RE$^2$: Improving Chinese Grammatical Error Correction via Retrieving Appropriate Examples with Explanation
Baoxin Wang, Yumeng Luo, Yixuan Wang, Dayong Wu, Wanxiang Che, Shijin Wang
TL;DR
This paper addresses Chinese Grammatical Error Correction (CGEC) by tackling the challenge of selecting effective reference examples for prompting large language models. It introduces RE^2, a retrieval method that uses grammatical error explanations (GEE) to find contextually relevant reference examples and leverages both In-Context Learning (ICL) and Supervised Fine-Tuning (SFT). A high-quality Grammatical Error Explanation dataset (FCGEE) is constructed to support explanation generation and retrieval, and the approach yields state-of-the-art results on native-speaker CGEC datasets FCGEC and NaCGEC, particularly when paired with Qwen2-7B-Instruct or GPT-4o. The work also analyzes explanation quality, retrieval strategies, and error-type-specific gains, while acknowledging limitations in inference speed and applicability to non-patterned spelling errors, and it proposes directions for further improving GEC via richer explanations.
Abstract
The primary objective of Chinese grammatical error correction (CGEC) is to detect and correct errors in Chinese sentences. Recent research shows that large language models (LLMs) have been applied to CGEC with significant results. For LLMs, selecting appropriate reference examples can help improve their performance.
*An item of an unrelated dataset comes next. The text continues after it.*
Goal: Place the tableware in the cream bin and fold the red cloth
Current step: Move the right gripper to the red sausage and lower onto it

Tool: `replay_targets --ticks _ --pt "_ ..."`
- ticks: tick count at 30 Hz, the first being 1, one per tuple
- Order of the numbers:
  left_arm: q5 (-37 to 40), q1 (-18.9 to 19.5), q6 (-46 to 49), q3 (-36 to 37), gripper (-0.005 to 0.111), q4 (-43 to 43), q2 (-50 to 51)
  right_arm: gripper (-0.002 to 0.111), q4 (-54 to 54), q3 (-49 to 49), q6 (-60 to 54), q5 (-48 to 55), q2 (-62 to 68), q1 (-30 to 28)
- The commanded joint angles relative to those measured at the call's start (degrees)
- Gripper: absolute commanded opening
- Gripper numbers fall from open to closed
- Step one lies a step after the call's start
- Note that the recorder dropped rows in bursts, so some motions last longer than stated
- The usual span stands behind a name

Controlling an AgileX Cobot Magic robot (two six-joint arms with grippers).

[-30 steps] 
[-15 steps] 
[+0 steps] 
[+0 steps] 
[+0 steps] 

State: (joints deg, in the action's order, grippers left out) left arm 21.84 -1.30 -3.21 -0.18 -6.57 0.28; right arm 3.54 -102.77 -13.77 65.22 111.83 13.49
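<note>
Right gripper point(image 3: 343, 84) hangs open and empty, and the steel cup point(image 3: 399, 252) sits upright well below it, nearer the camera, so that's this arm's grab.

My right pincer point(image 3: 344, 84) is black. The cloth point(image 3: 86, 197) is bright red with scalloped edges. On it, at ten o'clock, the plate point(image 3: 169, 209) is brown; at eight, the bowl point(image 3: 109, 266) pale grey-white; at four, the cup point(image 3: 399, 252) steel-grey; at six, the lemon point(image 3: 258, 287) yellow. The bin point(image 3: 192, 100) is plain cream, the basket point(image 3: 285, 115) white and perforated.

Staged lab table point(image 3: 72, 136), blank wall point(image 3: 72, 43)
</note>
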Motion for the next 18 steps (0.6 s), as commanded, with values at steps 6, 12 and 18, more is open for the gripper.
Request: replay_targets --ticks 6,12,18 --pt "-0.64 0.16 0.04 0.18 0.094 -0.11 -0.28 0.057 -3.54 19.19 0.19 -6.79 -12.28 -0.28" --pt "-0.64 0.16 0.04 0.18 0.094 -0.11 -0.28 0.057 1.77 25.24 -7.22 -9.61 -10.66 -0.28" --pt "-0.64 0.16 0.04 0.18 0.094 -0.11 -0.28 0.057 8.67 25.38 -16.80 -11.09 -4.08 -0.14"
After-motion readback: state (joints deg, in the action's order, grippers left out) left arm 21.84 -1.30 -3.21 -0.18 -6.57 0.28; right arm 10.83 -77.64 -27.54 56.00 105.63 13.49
However, existing methods predominantly rely on text similarity for example retrieval, a strategy that frequently mismatches actual error patterns and retrieves lexically similar yet grammatically irrelevant sentences. To address this problem, we propose a method named RE$^2$, which retrieves appropriate examples with explanations of grammatical errors. Instead of using text similarity of the input sentence, we use explanations of grammatical errors to select reference examples, which are used by LLMs to improve the performance of CGEC. We conduct experiments on two CGEC datasets and create a high-quality grammatical error explanation (GEE) dataset, which is not only used in our research but also serves as a valuable resource for future studies in both CGEC and GEE. The experimental results on the two datasets indicate that our proposed method effectively improves the performance of CGEC.